The reliability of the probabilistic model relies on the assumption that the number of patients in each class is representative of future data. When the proportion of patients was taken into consideration in the severity Marsh score model, the LOOCV accuracy decreased to 56.8%; therefore, it is assumed that the available data were not representative of the expected distribution over the class labels p(c) for marsh score subgroups (mild / severe). For CD or SNVA, however, the validation accuracy increased to 75.3% by including an estimate of the distribution over class marginal, used to define Naïve Bayes classifier. The performance increase for the CD SNVA model makes sense, as the estimate of the distribution p(c) (77.8% CD, 22.2% SNVA) was similar to that reported in the literature (77% CD, 29% SNVA) in a group of patients with varying villous atrophy [34].

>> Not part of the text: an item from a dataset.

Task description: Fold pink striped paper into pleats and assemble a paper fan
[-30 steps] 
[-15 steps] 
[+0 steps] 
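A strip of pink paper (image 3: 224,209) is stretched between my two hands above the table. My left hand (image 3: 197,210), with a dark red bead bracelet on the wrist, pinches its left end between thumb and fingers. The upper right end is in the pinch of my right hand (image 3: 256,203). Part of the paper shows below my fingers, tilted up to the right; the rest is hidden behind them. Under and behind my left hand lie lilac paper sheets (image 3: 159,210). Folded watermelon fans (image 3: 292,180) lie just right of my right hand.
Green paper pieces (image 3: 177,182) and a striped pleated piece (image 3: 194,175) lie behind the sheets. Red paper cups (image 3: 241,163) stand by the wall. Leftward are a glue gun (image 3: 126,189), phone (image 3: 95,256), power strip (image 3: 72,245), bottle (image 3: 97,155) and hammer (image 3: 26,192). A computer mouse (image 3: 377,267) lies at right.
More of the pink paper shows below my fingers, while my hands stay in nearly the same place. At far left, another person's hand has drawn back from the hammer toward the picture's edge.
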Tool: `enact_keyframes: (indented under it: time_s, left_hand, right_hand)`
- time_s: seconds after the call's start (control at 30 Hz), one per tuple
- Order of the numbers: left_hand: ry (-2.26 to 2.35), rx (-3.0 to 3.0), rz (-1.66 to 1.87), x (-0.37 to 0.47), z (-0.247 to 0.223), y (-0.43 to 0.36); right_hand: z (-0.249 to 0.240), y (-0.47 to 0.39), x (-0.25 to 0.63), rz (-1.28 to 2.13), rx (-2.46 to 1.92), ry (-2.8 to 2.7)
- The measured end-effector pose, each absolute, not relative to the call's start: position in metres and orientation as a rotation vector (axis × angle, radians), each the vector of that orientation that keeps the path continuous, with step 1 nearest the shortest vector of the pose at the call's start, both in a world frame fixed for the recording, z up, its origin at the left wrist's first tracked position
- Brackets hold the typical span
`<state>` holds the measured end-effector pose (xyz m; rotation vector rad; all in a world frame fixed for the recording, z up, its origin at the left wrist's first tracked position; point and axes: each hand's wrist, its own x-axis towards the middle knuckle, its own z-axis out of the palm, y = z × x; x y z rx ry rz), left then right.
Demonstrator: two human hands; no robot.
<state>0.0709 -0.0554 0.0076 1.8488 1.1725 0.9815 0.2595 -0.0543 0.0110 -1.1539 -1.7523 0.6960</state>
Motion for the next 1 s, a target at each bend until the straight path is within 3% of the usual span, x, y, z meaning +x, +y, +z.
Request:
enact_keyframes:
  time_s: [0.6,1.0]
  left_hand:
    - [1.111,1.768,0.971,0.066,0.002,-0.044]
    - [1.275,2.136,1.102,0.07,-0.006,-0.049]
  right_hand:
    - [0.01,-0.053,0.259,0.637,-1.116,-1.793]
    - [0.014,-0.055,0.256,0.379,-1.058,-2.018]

One limitation of the study was the relatively small dataset, however, this is one of the largest CD/SNVA SBCE dataset compared to the current literature. Another limitation of this study is the lack of distinction between SNVA-CD, SNVA in patients with an unknown cause and SNVA in those with an identifiable cause other than CD; however, further classification into these subgroups would have rendered the groups even smaller.

Conclusions

Using probabilistic analysis of macroscopic features on SBCE it is suggested that more pronounced and extensive features are present in patients with more severe Marsh scores of histology and in patients with CD (as opposed to SNVA). The findings of this work suggest that, from the available data, SBCE features are suitable in making predictions as to whether a patient has CD or SNVA and to determine the severity of disease. With validation on new patients, this implies that the diagnosis of CD or SNVA and the severity of disease may be supported by probabilistic machine learning, applied to SBCE features.